However, I will tell you that my working GSD, who does have a ton of drive, is much easier to handle than my "pet" American line female GSD. And this sort of touches on another thread I started about dogs being a reflection of their owners. In my case which is true, the working line GSD that I just titled in ASR or the nervy, somewhat disobedient American GSD? 

I will tell you for a fact that my GSD with a ton of drive is far, far easier for even myself to handle than my American GSD. The answer to this is, I think two-fold. One, the working line dog is made to please. The other dog is of pet quality only and, with her poor nerves, is more difficult to control. And with all of the crap dogs out there, and there are countless, I am of the opinion that a working dog is much easier to handle than the average dingbat dog.


----------



## Woody Taylor (Mar 28, 2006)

Patrick Murray said:


> I will tell you for a fact that my GSD with a ton of drive is far, far easier for even myself to handle than my American GSD. The answer to this is, I think two-fold. One, the working line dog is made to please. The other dog is of pet quality only and, with her poor nerves, is more difficult to control. And with all of the crap dogs out there, and there are countless, I am of the opinion that a working dog is much easier to handle than the average dingbat dog.
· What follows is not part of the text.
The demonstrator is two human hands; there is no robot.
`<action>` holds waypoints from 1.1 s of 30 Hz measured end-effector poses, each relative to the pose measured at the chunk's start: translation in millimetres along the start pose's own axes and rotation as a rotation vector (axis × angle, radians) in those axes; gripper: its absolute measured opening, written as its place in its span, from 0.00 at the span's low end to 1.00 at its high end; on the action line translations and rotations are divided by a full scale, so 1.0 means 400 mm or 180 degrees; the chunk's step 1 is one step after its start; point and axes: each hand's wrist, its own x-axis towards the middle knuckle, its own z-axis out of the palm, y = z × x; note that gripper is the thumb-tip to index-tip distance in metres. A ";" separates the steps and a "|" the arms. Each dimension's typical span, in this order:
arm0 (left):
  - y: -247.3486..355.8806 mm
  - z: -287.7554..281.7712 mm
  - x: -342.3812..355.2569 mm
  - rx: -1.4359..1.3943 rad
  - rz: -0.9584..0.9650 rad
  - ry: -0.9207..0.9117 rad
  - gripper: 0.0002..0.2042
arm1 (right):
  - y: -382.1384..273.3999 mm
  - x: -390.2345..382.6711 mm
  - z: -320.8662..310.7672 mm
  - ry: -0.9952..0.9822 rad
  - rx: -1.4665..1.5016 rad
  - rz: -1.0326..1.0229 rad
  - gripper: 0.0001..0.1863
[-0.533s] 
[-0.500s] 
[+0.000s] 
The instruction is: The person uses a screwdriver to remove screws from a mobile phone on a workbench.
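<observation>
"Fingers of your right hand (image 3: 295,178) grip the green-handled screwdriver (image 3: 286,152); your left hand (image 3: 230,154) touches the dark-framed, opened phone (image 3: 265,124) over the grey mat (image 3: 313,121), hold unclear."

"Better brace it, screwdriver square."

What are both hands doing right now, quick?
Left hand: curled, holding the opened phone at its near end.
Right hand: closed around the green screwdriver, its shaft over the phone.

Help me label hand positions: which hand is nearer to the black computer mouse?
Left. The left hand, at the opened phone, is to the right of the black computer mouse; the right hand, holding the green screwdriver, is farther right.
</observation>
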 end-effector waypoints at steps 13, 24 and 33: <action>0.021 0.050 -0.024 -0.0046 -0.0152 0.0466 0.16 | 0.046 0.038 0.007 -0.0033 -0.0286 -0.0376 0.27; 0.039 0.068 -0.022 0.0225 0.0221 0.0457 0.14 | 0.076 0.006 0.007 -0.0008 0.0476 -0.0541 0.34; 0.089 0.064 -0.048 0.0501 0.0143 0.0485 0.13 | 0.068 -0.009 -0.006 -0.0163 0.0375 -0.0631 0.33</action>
This makes sense to me, along with the fourth or fifth revision of Joe's comments...with the caveat that the "average owner" engage and exercise the dog (the way an intelligent dog like a GSD should be). Then I'm totally onboard with the notion that a well-bred GSD would make a great pet.


----------



## Connie Sutherland (Mar 27, 2006)

Woody Taylor said:


> Joe Jones said:
> 
> 
> > the GSD is an average breed all around. Not particularly hard to handle, usually intelligent, but not overly so. Not particularly dominant, about average there. Even if drivey, can calm in the house to an average level. Loyal, but not particularly pack possessive. So, if an average Joe is looking for an average dog, a GSD is a good choice.
> ...


This was how it sounded to me too. I'm not breed-obsessed, but I don't think I have ever heard anyone say that a sound GSD was "an average dog for the average owner........" in this context. I dunno -- did I totally misread (along with Stacia and Woody)? 

Original post quote: "I don't mean just a pet home, I mean the average Purina-feeding-no-obedience-training-want-a-pooch-who-will-sleep-all-day owners." 

This was the post Joe stated he was answering, with "Well, to answer the original question. Sure, why not, an average breed for an average person seems to fit just fine."


----------



## Jeff Oehlsen (Apr 7, 2006)

So, yeah, I'll bite. The GSD is fine with the average owner. After Owning and breeding Rotts for ten years, GSD's are cupcakes.

PLUS, as an added bonus, you are not taking into account the fact that very very few GSD's are working dogs, or should I say even qualified to be working dogs. Most just want to hang out with you.

I really do not find the average GSD to be brilliant by any means, I have trained an awful lot of dumbazz ones for sure. Nice enough if you like that sort of thing, but honestly, CULLS. 

I think the actual numbers for dogs that can title are probably less than 15%, but show people screw that number up with their non-stop breeding and 50,000$$$$$ dogs. Be kinda interesting to know.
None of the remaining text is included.